> SOURCE DATA
↓

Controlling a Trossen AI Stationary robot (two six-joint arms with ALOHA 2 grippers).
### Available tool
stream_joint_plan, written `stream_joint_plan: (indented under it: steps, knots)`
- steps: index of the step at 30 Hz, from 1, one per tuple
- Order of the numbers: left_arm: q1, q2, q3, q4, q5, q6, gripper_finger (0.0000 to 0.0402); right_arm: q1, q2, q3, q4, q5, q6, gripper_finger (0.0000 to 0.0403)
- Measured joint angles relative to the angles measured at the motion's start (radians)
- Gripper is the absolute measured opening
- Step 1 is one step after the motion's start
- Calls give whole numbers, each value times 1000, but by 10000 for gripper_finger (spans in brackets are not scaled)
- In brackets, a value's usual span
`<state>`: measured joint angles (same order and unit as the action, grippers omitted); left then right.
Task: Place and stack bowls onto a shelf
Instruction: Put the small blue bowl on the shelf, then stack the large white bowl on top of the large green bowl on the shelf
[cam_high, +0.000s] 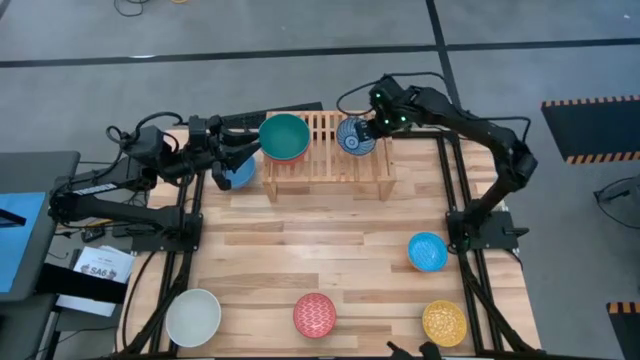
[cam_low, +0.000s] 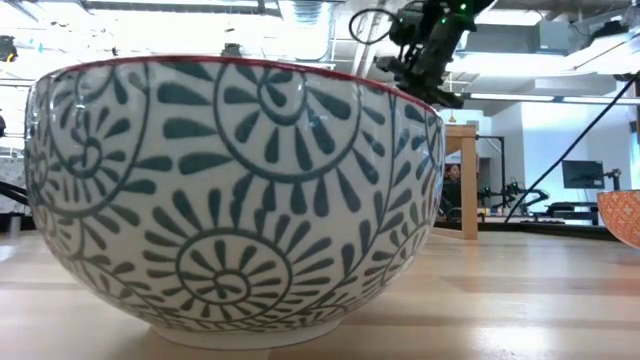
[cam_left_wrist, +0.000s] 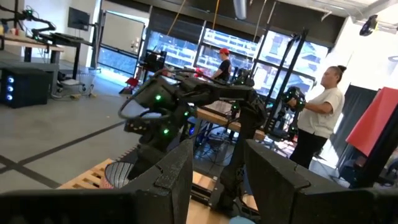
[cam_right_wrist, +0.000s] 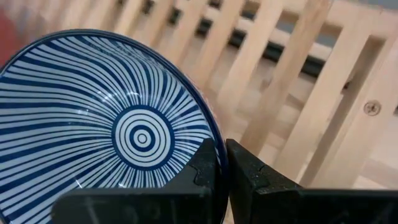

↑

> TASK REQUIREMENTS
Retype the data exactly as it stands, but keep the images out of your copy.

> ANSWER FOR THIS EXERCISE
Controlling a Trossen AI Stationary robot (two six-joint arms with ALOHA 2 grippers).
### Available tool
stream_joint_plan, written `stream_joint_plan: (indented under it: steps, knots)`
- steps: index of the step at 30 Hz, from 1, one per tuple
- Order of the numbers: left_arm: q1, q2, q3, q4, q5, q6, gripper_finger (0.0000 to 0.0402); right_arm: q1, q2, q3, q4, q5, q6, gripper_finger (0.0000 to 0.0403)
- Measured joint angles relative to the angles measured at the motion's start (radians)
- Gripper is the absolute measured opening
- Step 1 is one step after the motion's start
- Calls give whole numbers, each value times 1000, but by 10000 for gripper_finger (spans in brackets are not scaled)
- In brackets, a value's usual span
`<state>`: measured joint angles (same order and unit as the action, grippers omitted); left then right.
Task: Place and stack bowls onto a shelf
Instruction: Put the small blue bowl on the shelf, then stack the large white bowl on top of the large green bowl on the shelf
[cam_high, +0.000s] 
[cam_low, +0.000s] 
[cam_left_wrist, +0.000s] 
[cam_right_wrist, +0.000s] 

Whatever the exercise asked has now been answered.